El ministro meneó la cabeza y dijo que no lo creía conveniente.

—En realidad, por lo que me han dicho en el Consejo de Seguridad Nuclear, este tipo de robos son más frecuentes de lo que se cree, pero en España, al menos, hemos conseguido mantener la mayoría de ellos en secreto para no alarmar. El año pasado, la Agencia Internacional de Energía Atómica informó de más de 300 casos de desaparición de material radiactivo en todo el mundo.

Verdejo inquirió si era posible utilizar el material de la maleta robada en un atentado.

—Me lo han negado los técnicos del Ministerio. Esa posibilidad está totalmente descartada.

—No te fíes demasiado de los técnicos. Cuando menos te lo esperas, meten la pata hasta el rabo.

—No me fío, no, pero todos coinciden.

—¿Crees que deberíamos informar a los de la Unión Europea?

—No, presidente. Todavía no se ha detectado ninguna radiación. De momento, lo mejor es esperar. Puede ser un simple robo, y la prensa todavía no sabe nada.

Verdejo le dio la razón.

—Menos mal. Si los periodistas meten la nariz, ya sabes lo que pasa. Nos pondrán a parir, como de costumbre, aunque no tengamos nada que ver. Maneja el asunto con mucho tacto y evita filtraciones. Cuanta menos gente lo sepa, mejor. Y entre tanto, que la policía se mueva rápido y resuelva el caso enseguida.

—Descuida.

El presidente se encuentra molesto con el incidente de la maleta radiactiva y está cansado. Todavía le esperan dos audiencias y una cena protocolar esa noche, y mañana muy temprano tiene que viajar a Santo Domingo para una reunión de la Organización de Estados Americanos. Aún no tiene ni idea de lo que tendrá que hacer o decir allí, aunque desde Exteriores le han remitido ya un borrador de discurso que tiene encima de la mesa del despacho. Tendrá que leérselo en el avión, mientras cruza el charco. Un coñazo. Si por lo menos pudiera dormir en el vuelo tres o cuatro horas…

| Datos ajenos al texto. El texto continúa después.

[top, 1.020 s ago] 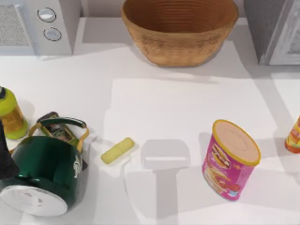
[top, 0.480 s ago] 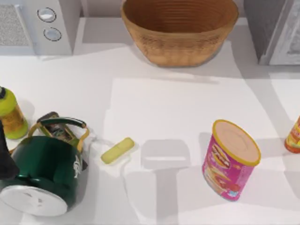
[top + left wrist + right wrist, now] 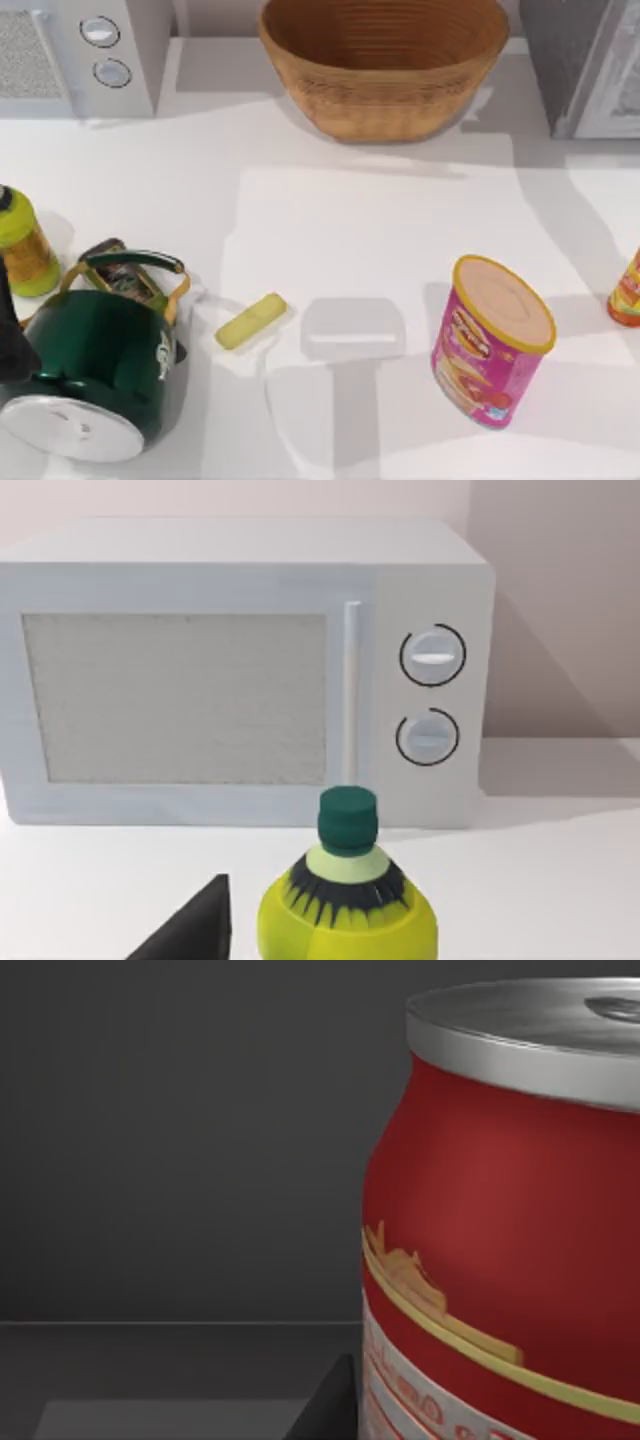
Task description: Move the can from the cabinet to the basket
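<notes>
Bunch of clutter: white microwave (image 3: pixel 85 55) far left corner, green kettle (image 3: pixel 95 375) near left, yellow-green bottle (image 3: pixel 22 245) beside it, pink canister (image 3: pixel 490 340) toward the right, orange bottle (image 3: pixel 626 292) at right edge.

The left arm (image 3: pixel 12 335) shows as a dark shape at the nine o'clock edge of the top view, low and parked; one dark fingertip (image 3: pixel 190 930) of its gripper juts into the left wrist view; the right wrist view shows a dark fingertip (image 3: pixel 330 1405) of the right gripper at its lower edge, close against a red surface.
</notes>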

—Hay algo más —dice con precaución el ministro—. Está el asunto ese de la explosión cerca de la carretera de Toledo. Los que iban en el coche, que debían de ser los mismos que mataron al colaborador del CNI, murieron destrozados y me han dicho que el explosivo era muy potente. Me quita el sueño que tengamos otro 11-M.

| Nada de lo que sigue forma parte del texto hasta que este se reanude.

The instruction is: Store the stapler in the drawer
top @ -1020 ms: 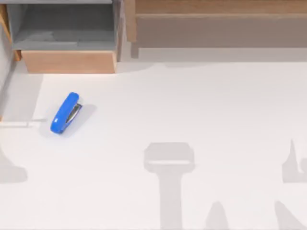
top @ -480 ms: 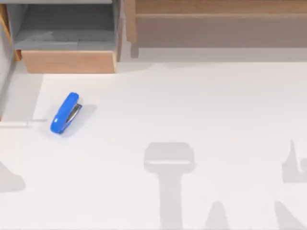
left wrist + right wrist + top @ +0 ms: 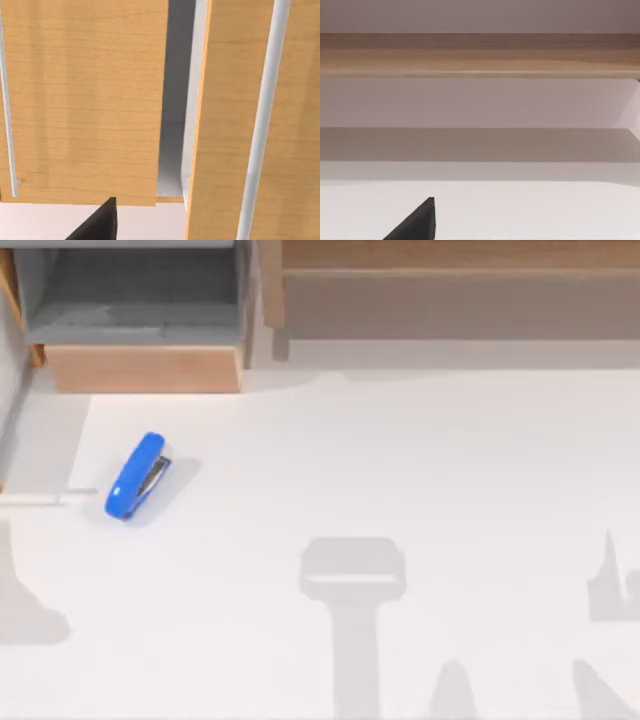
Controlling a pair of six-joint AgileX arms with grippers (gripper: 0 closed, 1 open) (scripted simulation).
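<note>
The small glossy blue stapler point(image 3: 136, 476) lies on the white table point(image 3: 400, 470) at the left, its long axis slanted from lower-left to upper-right, near the open grey drawer with a tan front panel point(image 3: 143, 368). Whether either gripper is open or holding anything cannot be told.

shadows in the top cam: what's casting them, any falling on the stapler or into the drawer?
Top view: grey arm-shaped shadows lie on the table along the near edge, none touching the stapler, which throws its own soft shadow to its right. The open drawer has a dim grey inside. Left wrist view: a shaded gap between tan wood panels.
</note>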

—Moviliza a todos: Policía, Guardia Civil, CNI… Que los de Bruselas nos echen una mano. Rápido. ¿Tenemos algo a lo que agarrarnos?

—Una pista en Granada. Ya estamos en ello.

—¿Granada?

—Parece que algo se está tramando, pero no sabemos qué.

Después de unos momentos de vacilación, no se le ocurre nada que decir. El presidente se levanta y mira la lejanía de la sierra desde una de las ventanas del despacho. Parece un tanto desconcertado, y el ministro calla. Finalmente, el mandatario se arranca.

—¿Tú crees que los de ETA sabrán algo? A lo mejor son ellos los que están en el ajo.

Al ministro le entra sudor frío ante la posibilidad de que a los separatistas vascos y a los islamistas radicales les dé por ponerse de acuerdo y actuar juntos. Sería la hecatombe. La rehostia. El país patas arriba. No quiere ni pensarlo.

—Espero que no. Nuestros confidentes nos habrían advertido.

—¿Estás seguro? ¿Te fías? En esto no te puedes fiar ni de tu padre. Es demasiado serio. Habla con ellos —ordena enérgico el mandatario— y mantenme informado.

El ministro asiente, se despide de Verdejo con gesto circunspecto y sigilosamente sale del despacho.

Por el lado del parque del Oeste, el sol inicia ya su ocaso. Ha dejado de llover y el aire huele al vegetal frescor balsámico que asciende desde los jardines del complejo presidencial de la Moncloa. El agua caída ha descontaminado un tanto la masificación urbana de la capital, que se perfila a lo lejos como un gran bosque hostil de cemento, asfalto y tráfico envuelto en una perpetua marea de ruido.